What is the query to setup a report to log all activity from a user? Basically anytime they access the VPN and log into the Network, and all activity they are doing.
No, I meant apps as in splunk apps - see https://splunkbase.splunk.com/
Without proper data onboarding (most importantly, assigning proper metadata so that each type of data gets ingested as proper sourcetype) all you might have is just a sack with non-understandable strings.
It's not a Splunk area question. It's the question to your infrastructure team how much info and with what tools they can pull from the equipment. When you know what you can get, you can start thinking how to ingest it to Splunk.

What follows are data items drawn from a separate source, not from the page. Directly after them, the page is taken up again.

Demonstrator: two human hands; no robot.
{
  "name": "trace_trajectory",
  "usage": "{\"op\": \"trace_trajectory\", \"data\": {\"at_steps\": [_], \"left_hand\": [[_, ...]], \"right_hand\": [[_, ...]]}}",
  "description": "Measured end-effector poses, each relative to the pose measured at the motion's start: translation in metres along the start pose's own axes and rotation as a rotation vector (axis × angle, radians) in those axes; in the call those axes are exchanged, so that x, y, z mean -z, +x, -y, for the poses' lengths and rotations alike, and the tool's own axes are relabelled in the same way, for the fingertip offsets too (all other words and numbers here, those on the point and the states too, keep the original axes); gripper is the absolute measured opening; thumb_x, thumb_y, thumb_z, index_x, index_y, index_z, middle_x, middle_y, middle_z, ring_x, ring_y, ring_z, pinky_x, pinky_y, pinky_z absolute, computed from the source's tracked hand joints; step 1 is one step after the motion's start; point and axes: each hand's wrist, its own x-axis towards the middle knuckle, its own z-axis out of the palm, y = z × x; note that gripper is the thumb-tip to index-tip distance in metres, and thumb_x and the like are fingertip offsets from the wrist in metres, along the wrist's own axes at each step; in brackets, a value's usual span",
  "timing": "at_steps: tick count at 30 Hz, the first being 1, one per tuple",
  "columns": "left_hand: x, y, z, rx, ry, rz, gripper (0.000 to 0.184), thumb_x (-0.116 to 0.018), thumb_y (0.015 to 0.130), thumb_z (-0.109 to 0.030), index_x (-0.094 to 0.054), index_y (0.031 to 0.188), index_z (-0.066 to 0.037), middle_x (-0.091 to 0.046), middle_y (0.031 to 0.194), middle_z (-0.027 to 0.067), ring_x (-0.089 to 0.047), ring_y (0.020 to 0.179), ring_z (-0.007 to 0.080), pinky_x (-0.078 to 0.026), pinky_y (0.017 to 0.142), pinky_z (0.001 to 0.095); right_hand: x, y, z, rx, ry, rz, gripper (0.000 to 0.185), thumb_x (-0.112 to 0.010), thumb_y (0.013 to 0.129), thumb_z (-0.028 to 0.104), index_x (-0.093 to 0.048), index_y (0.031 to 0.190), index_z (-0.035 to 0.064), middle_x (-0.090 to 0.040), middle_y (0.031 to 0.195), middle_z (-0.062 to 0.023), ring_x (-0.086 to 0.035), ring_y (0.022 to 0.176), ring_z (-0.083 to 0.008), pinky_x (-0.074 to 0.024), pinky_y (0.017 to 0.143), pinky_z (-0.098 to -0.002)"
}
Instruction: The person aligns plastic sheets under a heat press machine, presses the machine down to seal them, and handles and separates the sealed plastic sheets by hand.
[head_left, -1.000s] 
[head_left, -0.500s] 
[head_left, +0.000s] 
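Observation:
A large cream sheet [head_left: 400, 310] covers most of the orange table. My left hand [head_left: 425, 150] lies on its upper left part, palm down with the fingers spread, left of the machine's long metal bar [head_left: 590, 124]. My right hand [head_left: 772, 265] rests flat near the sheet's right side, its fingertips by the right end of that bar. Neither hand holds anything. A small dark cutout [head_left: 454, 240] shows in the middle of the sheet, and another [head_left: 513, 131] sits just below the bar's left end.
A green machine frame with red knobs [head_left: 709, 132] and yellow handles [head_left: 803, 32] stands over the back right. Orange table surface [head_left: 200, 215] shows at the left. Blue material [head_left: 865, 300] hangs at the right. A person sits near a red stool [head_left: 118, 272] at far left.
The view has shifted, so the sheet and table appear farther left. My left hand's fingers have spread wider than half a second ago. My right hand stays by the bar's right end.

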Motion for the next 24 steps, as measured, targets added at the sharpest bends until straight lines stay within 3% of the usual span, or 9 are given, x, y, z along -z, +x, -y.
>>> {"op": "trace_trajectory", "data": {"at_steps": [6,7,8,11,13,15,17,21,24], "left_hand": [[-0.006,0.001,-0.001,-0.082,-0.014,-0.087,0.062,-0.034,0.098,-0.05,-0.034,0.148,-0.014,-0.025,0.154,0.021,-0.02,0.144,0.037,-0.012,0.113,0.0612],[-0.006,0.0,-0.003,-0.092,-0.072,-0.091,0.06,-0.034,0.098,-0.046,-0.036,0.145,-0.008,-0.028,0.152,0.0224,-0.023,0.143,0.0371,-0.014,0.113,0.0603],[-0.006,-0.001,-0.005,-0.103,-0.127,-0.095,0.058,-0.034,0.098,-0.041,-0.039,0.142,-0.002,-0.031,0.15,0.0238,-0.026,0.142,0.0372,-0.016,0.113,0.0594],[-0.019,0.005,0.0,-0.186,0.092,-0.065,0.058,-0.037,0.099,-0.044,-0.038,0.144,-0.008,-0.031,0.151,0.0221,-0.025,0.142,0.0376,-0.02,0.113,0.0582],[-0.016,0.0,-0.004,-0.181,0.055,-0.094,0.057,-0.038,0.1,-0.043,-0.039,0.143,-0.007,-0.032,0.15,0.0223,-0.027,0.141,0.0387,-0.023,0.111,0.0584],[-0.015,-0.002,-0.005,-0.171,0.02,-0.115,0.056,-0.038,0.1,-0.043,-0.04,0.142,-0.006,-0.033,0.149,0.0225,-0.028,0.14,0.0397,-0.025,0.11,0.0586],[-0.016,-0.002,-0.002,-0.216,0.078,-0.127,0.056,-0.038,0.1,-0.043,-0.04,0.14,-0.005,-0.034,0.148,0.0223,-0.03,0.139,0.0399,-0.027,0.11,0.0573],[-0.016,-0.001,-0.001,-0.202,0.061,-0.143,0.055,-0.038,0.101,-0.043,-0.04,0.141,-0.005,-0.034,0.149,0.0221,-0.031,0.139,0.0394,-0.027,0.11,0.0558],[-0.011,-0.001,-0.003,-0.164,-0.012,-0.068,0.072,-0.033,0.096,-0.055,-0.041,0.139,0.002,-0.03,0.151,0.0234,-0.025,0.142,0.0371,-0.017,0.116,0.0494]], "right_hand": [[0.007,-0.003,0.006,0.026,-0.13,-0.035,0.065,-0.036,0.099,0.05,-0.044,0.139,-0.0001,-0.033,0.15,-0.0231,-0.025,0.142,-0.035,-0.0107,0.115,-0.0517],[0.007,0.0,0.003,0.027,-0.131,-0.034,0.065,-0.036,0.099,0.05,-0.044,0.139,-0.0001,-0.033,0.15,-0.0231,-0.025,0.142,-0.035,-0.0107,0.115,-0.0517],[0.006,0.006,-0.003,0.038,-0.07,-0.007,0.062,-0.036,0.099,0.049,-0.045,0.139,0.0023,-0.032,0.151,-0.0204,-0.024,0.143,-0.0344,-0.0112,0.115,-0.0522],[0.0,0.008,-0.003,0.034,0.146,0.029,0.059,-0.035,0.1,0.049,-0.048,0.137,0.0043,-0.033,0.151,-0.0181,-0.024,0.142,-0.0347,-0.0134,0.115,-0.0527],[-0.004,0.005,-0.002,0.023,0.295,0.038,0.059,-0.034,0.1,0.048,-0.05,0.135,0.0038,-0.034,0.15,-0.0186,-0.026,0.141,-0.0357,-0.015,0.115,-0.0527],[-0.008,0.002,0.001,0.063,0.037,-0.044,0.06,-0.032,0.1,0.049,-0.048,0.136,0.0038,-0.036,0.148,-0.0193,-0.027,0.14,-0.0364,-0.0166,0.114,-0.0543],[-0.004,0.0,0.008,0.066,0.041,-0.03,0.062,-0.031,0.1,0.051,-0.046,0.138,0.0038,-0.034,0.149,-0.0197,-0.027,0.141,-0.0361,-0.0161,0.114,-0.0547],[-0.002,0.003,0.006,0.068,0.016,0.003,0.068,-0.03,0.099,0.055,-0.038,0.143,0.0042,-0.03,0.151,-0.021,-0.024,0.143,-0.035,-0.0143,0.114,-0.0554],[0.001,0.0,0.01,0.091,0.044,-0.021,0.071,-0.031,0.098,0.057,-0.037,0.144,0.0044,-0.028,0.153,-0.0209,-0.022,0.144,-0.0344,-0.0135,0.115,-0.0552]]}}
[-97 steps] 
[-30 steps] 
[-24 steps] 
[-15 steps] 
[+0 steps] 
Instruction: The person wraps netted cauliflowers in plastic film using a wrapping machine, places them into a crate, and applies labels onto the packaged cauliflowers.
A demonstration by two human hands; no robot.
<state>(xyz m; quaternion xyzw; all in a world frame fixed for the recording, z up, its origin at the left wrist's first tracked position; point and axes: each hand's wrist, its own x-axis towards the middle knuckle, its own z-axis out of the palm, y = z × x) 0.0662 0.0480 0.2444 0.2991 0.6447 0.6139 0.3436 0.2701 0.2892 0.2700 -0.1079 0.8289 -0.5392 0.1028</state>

you question is too generic:
which technology are you speaking of?
which Add- did you used to take logs?
in other words. which fields have you available?
you should have something like this, but it depends on all the above questions:
index=your_index> | chart count OVER User BY action
I am using Splunk Enterprise.
All of our systems send audit data to a central log server, from there we use Splunk to query data, which helps us setup reports, alerts, etc.
I'm not sure I understand your question on, "which add- did you used to take logs?"
Is this something that is found on the Splunk Enterprise platform.
you spoke of VPN user activity, which VPN technology are you using?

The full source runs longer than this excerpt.